DATA BELOW:
◆ ◆ ◆ ◆
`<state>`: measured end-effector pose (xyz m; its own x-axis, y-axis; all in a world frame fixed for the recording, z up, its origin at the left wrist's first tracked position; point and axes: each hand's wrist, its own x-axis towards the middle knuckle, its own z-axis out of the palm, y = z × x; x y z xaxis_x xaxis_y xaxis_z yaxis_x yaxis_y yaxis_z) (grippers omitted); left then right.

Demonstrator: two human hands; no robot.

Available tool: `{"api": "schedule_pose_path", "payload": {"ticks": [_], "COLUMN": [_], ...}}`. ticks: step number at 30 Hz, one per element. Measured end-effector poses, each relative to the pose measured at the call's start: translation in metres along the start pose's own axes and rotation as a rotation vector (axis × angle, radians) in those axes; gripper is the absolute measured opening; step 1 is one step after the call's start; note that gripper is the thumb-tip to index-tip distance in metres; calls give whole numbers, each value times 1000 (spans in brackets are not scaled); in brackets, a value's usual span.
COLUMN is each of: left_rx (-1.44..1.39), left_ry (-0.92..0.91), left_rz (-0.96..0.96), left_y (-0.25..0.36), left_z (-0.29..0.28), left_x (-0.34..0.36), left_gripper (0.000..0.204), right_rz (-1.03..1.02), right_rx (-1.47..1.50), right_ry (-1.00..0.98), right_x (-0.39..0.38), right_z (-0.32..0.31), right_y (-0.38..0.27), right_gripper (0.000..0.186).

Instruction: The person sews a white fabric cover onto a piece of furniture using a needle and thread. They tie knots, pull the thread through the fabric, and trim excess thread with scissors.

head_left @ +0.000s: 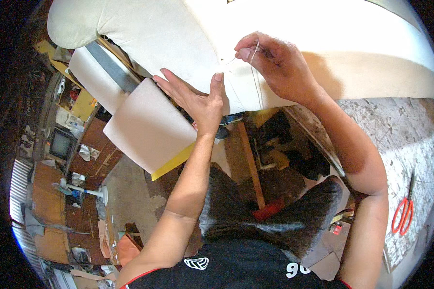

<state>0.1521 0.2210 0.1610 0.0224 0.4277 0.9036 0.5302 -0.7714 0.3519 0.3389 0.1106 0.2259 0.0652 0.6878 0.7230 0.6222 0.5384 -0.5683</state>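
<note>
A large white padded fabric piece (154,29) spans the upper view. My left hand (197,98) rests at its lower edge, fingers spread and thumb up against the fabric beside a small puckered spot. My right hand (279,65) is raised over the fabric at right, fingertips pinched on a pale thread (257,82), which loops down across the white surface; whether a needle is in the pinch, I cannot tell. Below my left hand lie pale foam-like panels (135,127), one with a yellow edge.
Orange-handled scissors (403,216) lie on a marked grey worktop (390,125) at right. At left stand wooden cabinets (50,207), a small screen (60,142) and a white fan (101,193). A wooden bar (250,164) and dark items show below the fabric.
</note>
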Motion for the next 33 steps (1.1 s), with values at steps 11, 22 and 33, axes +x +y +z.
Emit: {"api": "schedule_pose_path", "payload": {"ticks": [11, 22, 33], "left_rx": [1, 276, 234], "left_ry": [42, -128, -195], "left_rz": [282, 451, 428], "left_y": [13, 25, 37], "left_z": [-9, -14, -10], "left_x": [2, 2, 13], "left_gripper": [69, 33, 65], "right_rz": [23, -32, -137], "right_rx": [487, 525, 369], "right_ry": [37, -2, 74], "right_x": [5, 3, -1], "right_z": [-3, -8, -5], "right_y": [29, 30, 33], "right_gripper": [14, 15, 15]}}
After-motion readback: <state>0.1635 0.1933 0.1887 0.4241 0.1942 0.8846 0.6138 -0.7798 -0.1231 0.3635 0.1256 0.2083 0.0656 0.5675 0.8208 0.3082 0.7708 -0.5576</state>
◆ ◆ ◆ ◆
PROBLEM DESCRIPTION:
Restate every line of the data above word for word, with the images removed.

RESULT OF THIS TASK:
`<state>`: measured end-effector pose (xyz m; its own x-axis, y-axis; all in a world frame fixed for the recording, z up, its origin at the left wrist's first tracked position; point and axes: each hand's wrist, its own x-axis towards the middle knuckle, its own z-axis out of the palm, y = z × x; x y z xaxis_x xaxis_y xaxis_z yaxis_x yaxis_y yaxis_z) (grippers omitted); left then right.

Demonstrator: two human hands; no robot.

Available tool: `{"api": "schedule_pose_path", "payload": {"ticks": [_], "COLUMN": [_], ...}}`. ticks: step number at 30 Hz, one per element. Measured end-effector poses, each relative to the pose measured at the call's start: translation in metres along the start pose's own axes and rotation as a rotation vector (axis × angle, radians) in those axes; gripper is the absolute measured opening; step 1 is one step after the call's start; note that gripper is the thumb-tip to index-tip distance in metres; calls give whole numbers, each value times 1000 (spans in brackets are not scaled); in brackets, a value's usual span.
COLUMN is each of: left_rx (-1.44..1.39), left_ry (-0.92..0.91), left_rz (-0.96..0.96), left_y (-0.25..0.36), left_z (-0.29..0.28), left_x (-0.34..0.36), left_gripper (0.000..0.204), right_rz (-1.03..1.02), right_rx (-1.47..1.50), right_ry (-1.00..0.98), right_x (-0.39..0.38), right_z (-0.32..0.31), right_y (-0.38..0.27), right_gripper (0.000..0.186).

Instruction: The person sews a white fabric cover onto a piece of furniture using a needle and thread. They tie knots, pull the thread through the fabric, and trim excess thread with scissors.

head_left @ +0.000s: 

<state>0.1521 0.2210 0.1610 0.0224 0.4277 0.9036 0.5302 -0.7714 0.3519 0.3389 0.1106 0.2259 0.0652 0.6878 0.7230 0.6222 0.5384 -0.5683</state>
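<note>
A large white padded fabric piece (154,29) spans the upper view. My left hand (197,98) rests at its lower edge, fingers spread and thumb up against the fabric beside a small puckered spot. My right hand (279,65) is raised over the fabric at right, fingertips pinched on a pale thread (257,82), which loops down across the white surface; whether a needle is in the pinch, I cannot tell. Below my left hand lie pale foam-like panels (135,127), one with a yellow edge.
Orange-handled scissors (403,216) lie on a marked grey worktop (390,125) at right. At left stand wooden cabinets (50,207), a small screen (60,142) and a white fan (101,193). A wooden bar (250,164) and dark items show below the fabric.
</note>
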Motion for the next 33 steps (1.1 s), with values at steps 11, 22 and 33, axes +x +y +z.
Emit: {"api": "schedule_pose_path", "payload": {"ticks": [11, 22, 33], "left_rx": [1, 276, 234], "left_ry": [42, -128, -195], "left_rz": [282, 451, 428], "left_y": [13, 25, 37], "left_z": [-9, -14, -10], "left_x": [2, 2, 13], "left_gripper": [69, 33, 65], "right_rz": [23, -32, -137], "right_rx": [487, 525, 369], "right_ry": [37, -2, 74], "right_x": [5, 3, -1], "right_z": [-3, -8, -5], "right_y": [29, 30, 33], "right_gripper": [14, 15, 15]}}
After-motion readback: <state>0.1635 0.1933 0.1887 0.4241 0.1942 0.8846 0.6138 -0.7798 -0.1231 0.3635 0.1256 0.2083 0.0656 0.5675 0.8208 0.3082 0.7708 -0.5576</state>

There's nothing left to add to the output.